_Prompt_
Note each line in the data holding the string "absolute" and report it.

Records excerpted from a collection
== Segment start ==

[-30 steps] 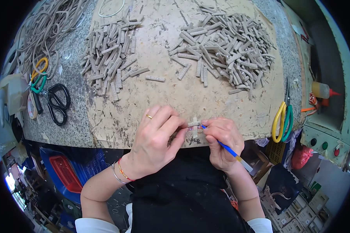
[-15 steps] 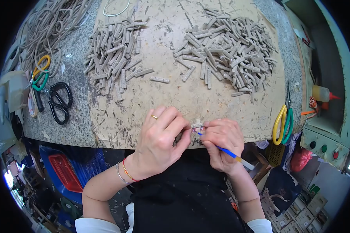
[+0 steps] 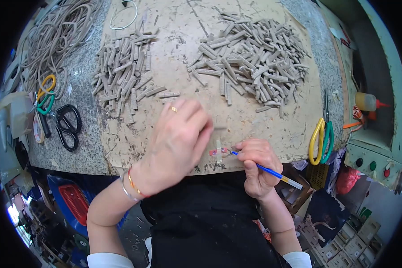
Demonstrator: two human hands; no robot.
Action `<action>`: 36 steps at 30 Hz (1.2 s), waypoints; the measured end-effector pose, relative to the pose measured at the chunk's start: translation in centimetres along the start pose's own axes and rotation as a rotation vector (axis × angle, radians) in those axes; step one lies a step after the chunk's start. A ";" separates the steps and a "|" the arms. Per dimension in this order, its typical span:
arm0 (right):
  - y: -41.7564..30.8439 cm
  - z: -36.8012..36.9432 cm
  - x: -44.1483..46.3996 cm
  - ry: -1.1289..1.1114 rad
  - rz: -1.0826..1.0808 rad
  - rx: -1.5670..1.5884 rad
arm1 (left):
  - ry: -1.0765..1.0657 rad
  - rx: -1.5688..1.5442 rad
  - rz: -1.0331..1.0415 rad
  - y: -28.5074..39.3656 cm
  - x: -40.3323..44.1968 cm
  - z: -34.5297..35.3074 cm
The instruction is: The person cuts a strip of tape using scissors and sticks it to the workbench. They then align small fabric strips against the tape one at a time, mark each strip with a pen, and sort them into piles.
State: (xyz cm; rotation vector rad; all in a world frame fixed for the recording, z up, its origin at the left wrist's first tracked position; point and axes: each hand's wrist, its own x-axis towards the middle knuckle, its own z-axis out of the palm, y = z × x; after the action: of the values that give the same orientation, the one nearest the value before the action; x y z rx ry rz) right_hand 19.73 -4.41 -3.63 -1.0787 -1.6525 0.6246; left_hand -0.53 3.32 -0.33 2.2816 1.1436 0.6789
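My right hand [image 3: 260,161] is closed round a blue pen [image 3: 272,172], its tip pointing left. Just left of the tip, a small red printed strip [image 3: 215,152] is fixed to the board by a crossing piece of pale tape [image 3: 219,145]. My left hand [image 3: 178,138], smeared by motion, is raised above the board with thumb and fingers pinched. A short grey cord piece [image 3: 219,128] juts out blurred from its fingertips. One loose cord piece [image 3: 169,94] lies just beyond this hand.
Cut cord pieces form a left pile [image 3: 120,71] and a larger right pile [image 3: 259,58]. Black scissors [image 3: 69,127] and a cord coil [image 3: 60,35] lie at left. Yellow-green scissors [image 3: 321,140] hang over the right edge, near a green metal cabinet [image 3: 373,156].
My left hand has lifted away from the red strip, up and to the left, with the cord piece. The strip is uncovered now. My right hand stays beside it with the pen.
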 end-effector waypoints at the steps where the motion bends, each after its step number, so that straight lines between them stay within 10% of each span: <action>1: 0.0 0.1 0.0 0.015 -0.008 0.000 | -0.044 -0.054 -0.013 0.5 -0.6 -0.1; 36: -0.3 0.8 0.4 -0.081 -0.061 -0.151 | 0.072 -0.136 -0.054 1.2 -3.5 1.0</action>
State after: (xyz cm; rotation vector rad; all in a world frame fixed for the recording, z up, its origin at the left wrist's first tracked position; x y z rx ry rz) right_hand 18.83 -4.13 -3.51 -1.1190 -1.8194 0.5160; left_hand -1.05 -0.39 -1.11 2.1206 1.1509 0.7991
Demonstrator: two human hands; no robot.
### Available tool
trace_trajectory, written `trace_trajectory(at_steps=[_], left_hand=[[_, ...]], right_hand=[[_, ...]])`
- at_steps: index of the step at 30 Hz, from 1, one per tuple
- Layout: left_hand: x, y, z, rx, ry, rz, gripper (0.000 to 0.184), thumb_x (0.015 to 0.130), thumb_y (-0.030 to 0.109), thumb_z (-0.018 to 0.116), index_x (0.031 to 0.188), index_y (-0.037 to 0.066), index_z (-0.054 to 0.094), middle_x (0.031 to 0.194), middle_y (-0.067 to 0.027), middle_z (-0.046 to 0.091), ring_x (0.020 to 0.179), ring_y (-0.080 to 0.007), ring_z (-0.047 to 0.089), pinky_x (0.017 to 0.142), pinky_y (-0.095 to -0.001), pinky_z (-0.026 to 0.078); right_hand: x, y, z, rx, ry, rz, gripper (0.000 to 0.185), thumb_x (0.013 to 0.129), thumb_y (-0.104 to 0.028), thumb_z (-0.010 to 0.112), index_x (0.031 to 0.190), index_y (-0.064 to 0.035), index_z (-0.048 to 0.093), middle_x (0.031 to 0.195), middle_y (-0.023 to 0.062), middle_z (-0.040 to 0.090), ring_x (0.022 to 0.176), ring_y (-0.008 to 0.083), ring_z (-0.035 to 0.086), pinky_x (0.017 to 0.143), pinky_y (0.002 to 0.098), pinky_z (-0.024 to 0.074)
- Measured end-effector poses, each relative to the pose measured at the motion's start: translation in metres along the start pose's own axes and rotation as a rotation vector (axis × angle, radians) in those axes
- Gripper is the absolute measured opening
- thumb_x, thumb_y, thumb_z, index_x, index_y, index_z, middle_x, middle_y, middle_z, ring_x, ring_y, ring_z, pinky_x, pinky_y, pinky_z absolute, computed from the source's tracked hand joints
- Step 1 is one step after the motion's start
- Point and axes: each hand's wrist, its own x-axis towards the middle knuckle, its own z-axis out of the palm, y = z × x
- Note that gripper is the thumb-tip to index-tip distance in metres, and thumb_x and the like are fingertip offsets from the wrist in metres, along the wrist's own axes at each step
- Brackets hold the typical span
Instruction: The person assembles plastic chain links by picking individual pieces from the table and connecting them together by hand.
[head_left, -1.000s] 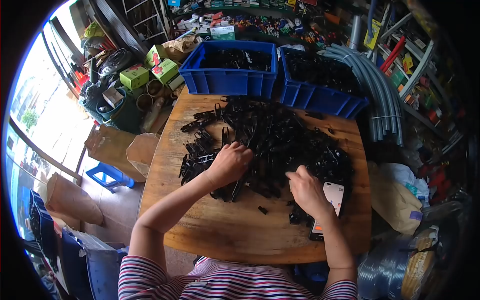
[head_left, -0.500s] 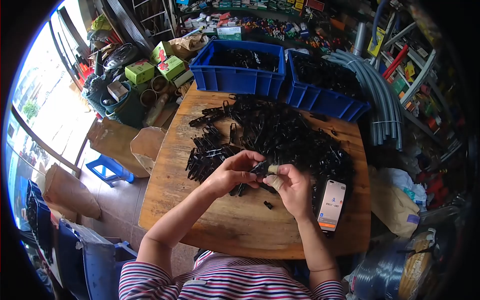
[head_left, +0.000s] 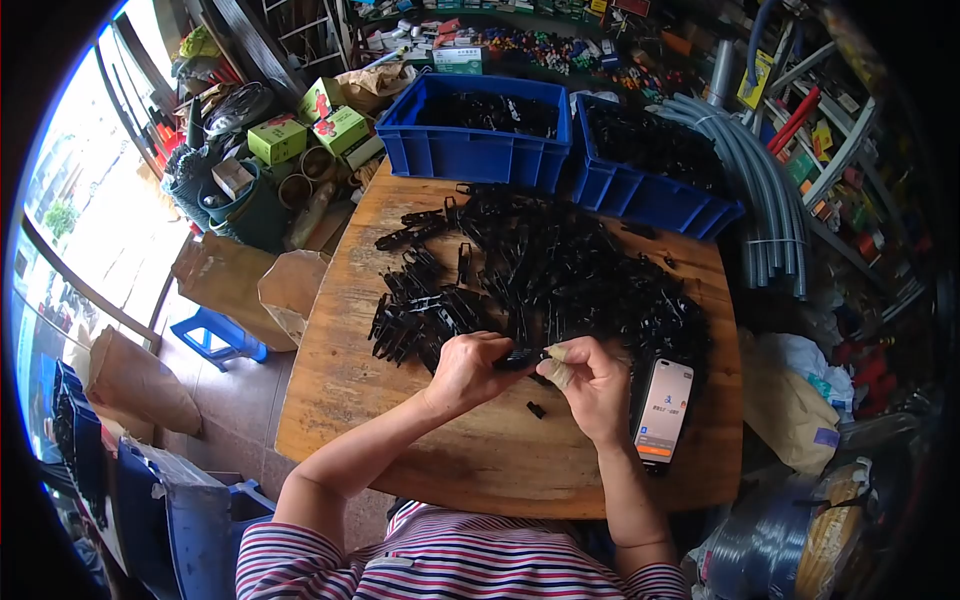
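A black plastic part (head_left: 519,357) is held in my left hand (head_left: 468,374), its fingers closed around one end. My right hand (head_left: 592,388) is pinched at the other end of that part, with tan tape wrapped on the thumb and index finger; a small dark bit shows at its fingertips, too small to name. Beyond both hands spreads a big heap of similar black plastic parts (head_left: 560,265) on the wooden table (head_left: 400,455). One small loose black piece (head_left: 536,409) lies on the wood just below my hands.
Two blue crates holding black parts, a left crate (head_left: 475,157) and a right crate (head_left: 650,205), stand at the table's far edge. A lit phone (head_left: 664,412) lies by my right forearm. Grey pipes (head_left: 765,215) lean at right; a blue stool (head_left: 222,338) stands on the floor at left.
My left hand has turned over and dropped slightly, its back now facing up. My right hand has moved a little toward me and still pinches at the part.
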Motion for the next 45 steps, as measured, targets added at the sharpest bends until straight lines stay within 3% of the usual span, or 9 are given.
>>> trace_trajectory(at_steps=[4,12,20,23,28,31,39,43,45], left_hand=[[-0.002,-0.002,-0.001,0.006,0.021,0.092,0.033,0.063,0.023,0.079,0.061,0.002,0.054,0.058,-0.0109,0.051,0.056,-0.0300,0.054,0.049,-0.0381,0.043],[-0.006,-0.017,-0.007,0.042,-0.102,0.289,0.022,0.064,0.019,0.074,0.063,0.005,0.057,0.057,-0.0080,0.054,0.053,-0.0273,0.057,0.048,-0.0360,0.045],[-0.014,-0.004,-0.006,0.116,-0.172,0.189,0.021,0.064,0.027,0.071,0.071,0.008,0.063,0.061,-0.0092,0.060,0.057,-0.0283,0.061,0.051,-0.0374,0.048],[-0.005,0.005,-0.013,0.077,-0.199,0.065,0.021,0.066,0.026,0.071,0.069,0.007,0.063,0.061,-0.0109,0.060,0.058,-0.0298,0.061,0.052,-0.0389,0.049],[-0.006,0.007,-0.003,0.202,-0.297,-0.018,0.018,0.069,0.024,0.067,0.072,0.007,0.066,0.063,-0.0143,0.061,0.061,-0.0332,0.062,0.054,-0.0405,0.050],[-0.004,0.014,-0.002,0.304,-0.307,-0.110,0.018,0.065,0.024,0.066,0.066,0.005,0.064,0.062,-0.0159,0.061,0.061,-0.0336,0.063,0.056,-0.0421,0.051],[0.007,0.003,0.007,0.296,-0.493,-0.152,0.020,0.064,0.023,0.060,0.064,0.003,0.065,0.063,-0.0170,0.062,0.064,-0.0342,0.064,0.059,-0.0421,0.053],[0.013,0.008,0.006,0.336,-0.567,-0.134,0.022,0.065,0.024,0.061,0.064,0.003,0.065,0.064,-0.0177,0.062,0.065,-0.0349,0.064,0.060,-0.0430,0.052],[0.010,0.010,0.006,0.324,-0.605,-0.116,0.024,0.066,0.027,0.063,0.065,0.003,0.065,0.065,-0.0182,0.062,0.066,-0.0354,0.064,0.060,-0.0432,0.052]], right_hand=[[0.002,-0.009,-0.005,-0.170,-0.106,0.014,0.015,0.079,0.002,0.069,0.079,0.0014,0.054,0.085,0.0053,0.062,0.078,0.0087,0.058,0.071,0.0229,0.0491],[0.000,-0.012,-0.009,-0.291,-0.395,0.021,0.021,0.086,-0.006,0.062,0.104,0.0053,0.061,0.078,0.0100,0.058,0.065,0.0156,0.060,0.057,0.0266,0.0476],[-0.014,-0.011,-0.010,-0.185,-0.407,0.092,0.025,0.088,-0.005,0.059,0.109,0.0092,0.057,0.085,0.0098,0.057,0.068,0.0162,0.062,0.059,0.0240,0.0483],[-0.014,-0.017,0.000,-0.571,-0.334,-0.184,0.032,0.086,-0.005,0.060,0.115,0.0084,0.054,0.089,0.0106,0.054,0.071,0.0196,0.060,0.061,0.0253,0.0489],[-0.007,-0.011,0.000,-1.165,-0.447,-0.588,0.021,0.081,-0.001,0.055,0.099,0.0095,0.058,0.078,0.0100,0.048,0.065,0.0192,0.057,0.058,0.0282,0.0503],[0.001,-0.010,-0.002,-1.282,-0.531,-0.587,0.019,0.081,-0.001,0.055,0.096,0.0086,0.059,0.075,0.0086,0.048,0.062,0.0179,0.055,0.054,0.0268,0.0496],[0.018,0.002,-0.020,-0.878,-0.677,-0.410,0.010,0.078,0.001,0.052,0.086,0.0048,0.057,0.081,0.0133,0.052,0.067,0.0259,0.061,0.059,0.0323,0.0518],[0.013,-0.009,-0.011,-1.268,-0.695,-0.561,0.003,0.073,0.001,0.055,0.075,0.0013,0.056,0.074,0.0114,0.052,0.061,0.0196,0.061,0.054,0.0288,0.0532],[0.005,-0.003,-0.007,-1.252,-0.741,-0.539,0.007,0.074,-0.002,0.056,0.079,0.0032,0.058,0.075,0.0122,0.054,0.061,0.0205,0.060,0.055,0.0300,0.0535]])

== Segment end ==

_Response_
- Gripper is the absolute measured opening
- thumb_x, thumb_y, thumb_z, index_x, index_y, index_z, middle_x, middle_y, middle_z, ring_x, ring_y, ring_z, pinky_x, pinky_y, pinky_z absolute, computed from the source's tracked hand joints

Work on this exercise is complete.